On Tue, May 28, 2013 at 01:38:01AM +0200, Luigi Rizzo wrote:
> Hi,
> say a process P1 wants to use the kernel to copy the content of a
> buffer SRC (in its user address space) to a buffer DST (in the
> address space of another process P2), and assume that P1 issues the
> request to the kernel when P2 has already told the kernel where the
> data should go:
> 
>          P1                        P2
>         +------+                 +--------+
>         | SRC  |                 | DST    |
>         +--v---+                 +--^-----+
>    --------|------------------------|----------
>            |                        |    kernel
>            |                        ^
> 
>            |                        |
>            |      +--------+        |
>            +----->| tmpbuf +--------+
>             copyin|        | copyout
>             P1 ctx+--------+  P2 ctx
> 
> I guess the one above is the canonical way: P1 does a copyin() to a
> temporary buffer, then notifies P2 which can then issue or complete
> a syscall to do a copyout from tmpbuf to DST in P2's context.
> 
> 
> But I wonder, is it possible to do it as follows: P2 tells the kernel
> where the data should go (DST); later, P1 issues a system call and
> through a combined "copyinout()" moves data directly from SRC to DST,
> operating in the context of P1.
> 
>            |      copyinout() ?     | 
>            +------------>-----------+
>                    issued by P1
> 
> 
> Is this doable at all ? I suspect that "tell DST to the kernel"
> might be especially expensive as it needs to pin the page
> so it is accessible while doing the syscall for P1 ?
> (the whole point for this optimization is saving the extra
> copy through the buffer, but it may be pointless if pinning
> the memory is more expensive than the copy)

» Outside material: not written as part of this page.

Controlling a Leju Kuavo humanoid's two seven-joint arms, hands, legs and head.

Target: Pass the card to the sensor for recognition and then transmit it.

Yes, it is doable.  If the copy can happen when either P1 or P2 are
active context, then proc_rwmem() already perform exactly what you
want.  The virtual address in the address space of the 'other process'
is specified as uio->uio_offset.  The iov specifies the region(s) for
the current process.

If you want to perform the copy from P1 to P2 while some other context
P3 is active, the same structure as proc_rwmem() would work, but you 
obviously would need to do vm_fault_hold() for both sides, and use
pmap_copy_pages() instead of uiomove_fromphys().

In either case, you get copy without temporal buffer, but the setup cost
could be non-trivial. You never know until measured.